What indicates Bibi’s madness and mental instability is the fact that he is incapable of doing anything honest that can also be seen as honest. 
AFTER ALL, if he were to state the obvious – that the normalization agreement requires mutual exchanges and mutual concessions – this would have been acceptable, and he would have been deemed trustworthy. Moreover, in my opinion a significant number of Israelis would have consented. But Netanyahu is captive to this delusional self-image he created with the help of his crazy wife and son. He used to be a normal person, but he’s been taken captive by this crazy image. In his own eyes he’s no longer a regular political leader. He’s told everyone around him that he has one of the highest IQs in the world, that he’s a magician who’s capable of doing things no one who came before him has ever done. He’s convinced that he’s such a courageous and daring person that nothing can deter him from trying to achieve his goals. He’ll eliminate Hamas, destroy Iran, annihilate Hezbollah, defeat COVID-19, and world leaders will set out on a pilgrimage to visit him in order to learn how to do these magic tricks.

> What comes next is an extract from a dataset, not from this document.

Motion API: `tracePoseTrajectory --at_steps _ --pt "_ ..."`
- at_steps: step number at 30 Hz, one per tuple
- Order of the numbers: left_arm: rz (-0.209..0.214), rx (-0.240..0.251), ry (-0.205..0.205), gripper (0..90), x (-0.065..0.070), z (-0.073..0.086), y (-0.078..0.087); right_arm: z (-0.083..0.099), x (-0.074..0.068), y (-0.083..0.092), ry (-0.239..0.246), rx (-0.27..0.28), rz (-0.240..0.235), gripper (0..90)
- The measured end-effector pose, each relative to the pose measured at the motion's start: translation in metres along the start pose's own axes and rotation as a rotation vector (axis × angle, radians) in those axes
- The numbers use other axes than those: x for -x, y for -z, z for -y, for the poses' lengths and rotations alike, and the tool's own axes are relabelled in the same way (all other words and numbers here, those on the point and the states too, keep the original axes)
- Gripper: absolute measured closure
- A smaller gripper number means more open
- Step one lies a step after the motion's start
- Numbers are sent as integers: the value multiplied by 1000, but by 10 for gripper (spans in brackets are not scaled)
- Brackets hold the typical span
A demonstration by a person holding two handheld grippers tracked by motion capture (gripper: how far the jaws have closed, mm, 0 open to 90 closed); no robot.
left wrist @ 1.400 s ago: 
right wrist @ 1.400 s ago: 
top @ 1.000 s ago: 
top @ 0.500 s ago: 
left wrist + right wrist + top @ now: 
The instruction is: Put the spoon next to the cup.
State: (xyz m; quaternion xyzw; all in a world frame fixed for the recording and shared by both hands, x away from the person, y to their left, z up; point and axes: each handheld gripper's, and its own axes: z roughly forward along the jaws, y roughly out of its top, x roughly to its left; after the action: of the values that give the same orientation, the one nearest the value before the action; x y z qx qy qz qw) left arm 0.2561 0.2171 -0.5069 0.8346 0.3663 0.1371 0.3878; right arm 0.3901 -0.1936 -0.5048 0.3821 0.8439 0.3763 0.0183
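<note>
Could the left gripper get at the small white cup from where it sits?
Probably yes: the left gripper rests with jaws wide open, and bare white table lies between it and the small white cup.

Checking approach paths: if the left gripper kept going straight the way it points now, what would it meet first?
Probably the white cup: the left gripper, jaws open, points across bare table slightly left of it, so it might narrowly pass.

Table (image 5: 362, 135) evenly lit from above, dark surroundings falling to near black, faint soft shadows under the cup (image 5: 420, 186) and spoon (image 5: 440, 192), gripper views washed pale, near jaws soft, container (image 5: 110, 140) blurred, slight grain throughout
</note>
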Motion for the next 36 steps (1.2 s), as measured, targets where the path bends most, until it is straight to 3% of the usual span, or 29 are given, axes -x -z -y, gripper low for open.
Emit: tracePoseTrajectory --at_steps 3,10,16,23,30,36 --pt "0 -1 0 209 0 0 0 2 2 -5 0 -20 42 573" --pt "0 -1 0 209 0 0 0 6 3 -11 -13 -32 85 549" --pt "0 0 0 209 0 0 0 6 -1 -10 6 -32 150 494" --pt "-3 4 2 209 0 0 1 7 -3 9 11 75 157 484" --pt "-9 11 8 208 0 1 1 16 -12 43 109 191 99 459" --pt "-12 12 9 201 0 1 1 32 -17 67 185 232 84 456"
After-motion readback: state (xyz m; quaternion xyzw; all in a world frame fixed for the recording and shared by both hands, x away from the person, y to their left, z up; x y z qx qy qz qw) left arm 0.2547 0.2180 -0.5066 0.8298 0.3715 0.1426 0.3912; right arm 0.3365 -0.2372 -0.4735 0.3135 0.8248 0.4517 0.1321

It is clear that this self-image is based on a mental imbalance and an incredibly high level of anxiety that undermines his ability to function and make decisions. His need to preserve this image necessitates him to constantly be making up new lies, stories, urban legends and invented tales that have no connection with reality. And we haven’t forgotten the story of the British soldiers he saw in Jerusalem before he was born or the tank he spent time inside of with Barak and Arik Sharon during the Yom Kippur War.
Bibi doesn’t need to stay connected with reality so long as he is surrounded by his gang of flatterers who make sounds of admiration for the lies and hallucinations he’s spreading around him.
How much simpler, more dignified and worthy for the State of Israel (and perhaps also for Netanyahu himself, if he were capable of behaving in a normal manner) if we had said from the beginning that the normalization agreement with the Emirates justifies the concessions we have made. Peace in exchange for refraining from annexation, freezing settlement construction and accepting the two-state solution. An arms deal in exchange for normalization.
All these I support and it all would have been received with applause, including by all the people protesting on Balfour Street.
But Bibi must lie.
If he didn’t lie about everything he does, everything would look and sound completely different.
The writer was the 12th prime minister of Israel.